B.     Rumusan Masalah
1.      Bagaimana penjelasan dari pengertian sistem pendidikan ?
2.      Bagaimana hubungan negara dengan pendidikan ?
3.      Bagaimana penjelasan faktor yang mempengaruhi sistem pendidikan secara langsung ?
4.      Bagaimana penjelasan faktor yang mempengaruhi sistem pendidikan secara tidak langsung ?


C.    Tujuan Pembahasan Masalah
1.      Untuk mengetahui penjelasan dari pengertian sistem pendidikan.
2.      Untuk mengetahui hubungan negara dengan pendidikan.
3.      Untuk mengetahui penjelasan faktor yang mempengaruhi sistem pendidikan secara langsung.
4.      Untuk mengetahui penjelasan faktor yang mempengaruhi sistem pendidikan secara tidak langsung.

D.    Batasan Masalah
Dalam makalah ini, kami hanya mencantumkan atau membahas tentang pengertian sistem pendidikan, hubungan negara dengan pendidikan, faktor-faktor yang mempengaruhi sistem pendidikan baik secara langsung maupun tidak langsung.


















BAB II
PEMBAHASAN

A.    Pengertian Sistem Pendidikan
Istilah sistem berasal dari bahasa yunani “systema” yang berarti sehimpunan bagian atau komponen yang saling berhubungan  secara teratur dan merupakan suatu keseluruhan.
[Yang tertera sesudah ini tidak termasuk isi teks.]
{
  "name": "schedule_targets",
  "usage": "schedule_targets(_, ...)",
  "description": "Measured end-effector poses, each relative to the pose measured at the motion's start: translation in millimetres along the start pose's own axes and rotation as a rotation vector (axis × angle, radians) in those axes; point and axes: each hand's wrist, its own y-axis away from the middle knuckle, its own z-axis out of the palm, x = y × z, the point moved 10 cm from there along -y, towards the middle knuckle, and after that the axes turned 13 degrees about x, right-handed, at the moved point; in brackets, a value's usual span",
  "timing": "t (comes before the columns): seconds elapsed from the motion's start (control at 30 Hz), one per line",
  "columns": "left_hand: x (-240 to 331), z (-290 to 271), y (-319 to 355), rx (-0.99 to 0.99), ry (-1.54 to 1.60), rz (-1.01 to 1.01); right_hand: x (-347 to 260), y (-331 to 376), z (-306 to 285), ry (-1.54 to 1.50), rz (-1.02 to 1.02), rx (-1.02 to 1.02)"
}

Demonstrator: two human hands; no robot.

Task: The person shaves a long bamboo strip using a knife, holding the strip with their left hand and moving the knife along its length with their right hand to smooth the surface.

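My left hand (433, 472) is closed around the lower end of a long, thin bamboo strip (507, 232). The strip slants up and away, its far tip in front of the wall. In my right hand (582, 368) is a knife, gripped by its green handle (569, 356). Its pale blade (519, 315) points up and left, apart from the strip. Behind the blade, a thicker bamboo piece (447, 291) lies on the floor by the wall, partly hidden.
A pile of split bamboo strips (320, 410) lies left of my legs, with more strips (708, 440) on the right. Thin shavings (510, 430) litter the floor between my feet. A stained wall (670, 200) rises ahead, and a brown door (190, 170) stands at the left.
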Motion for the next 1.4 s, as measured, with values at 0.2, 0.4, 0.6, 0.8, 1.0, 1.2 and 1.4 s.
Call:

Menurut Zahara Idris Sistem adalah satu kesatuan yang terdiri atas komponen-komponen atau elemen-elemen atau unsusr-unsur  sebagai sumber yang mempunyai  hubungan fungsional yang teratur, tidak secara acak yang salaing membantu untuk mencapi suatu hasil (Product). Contoh tubuh manusia merupakan satu jaringan daging, otak, urat-urat, dll yang komponen mempunyai fungsi masing-masing yang satu dengan  yang lain  satu sama lain saling berkaitan sehingga mencapai tujuan yang telah ditetapkan.
Pendidikan merupakan suatu usaha untuk mencapai suatu tujuan pendidikan. Suatu usaha pendidikan menyangkut tiga unsur pokok yaitu unsur masukan, unsur proses usaha itu sendiri, dan unsur hasil usaha. Dengan sistilah lain dapat di katakan bahwa sistem pendidikan merupakan perangkat sarana yang terdiri dari bagian-bagian yang saling berkaitan satu sdam lain dalam rangka melaksanakan proses pembudayaan masyarakat yang menumbuhkan nilai-nilai yang sama dengan cita-cita yang di perjuangkan oleh masyarakat itu sendiri.[1]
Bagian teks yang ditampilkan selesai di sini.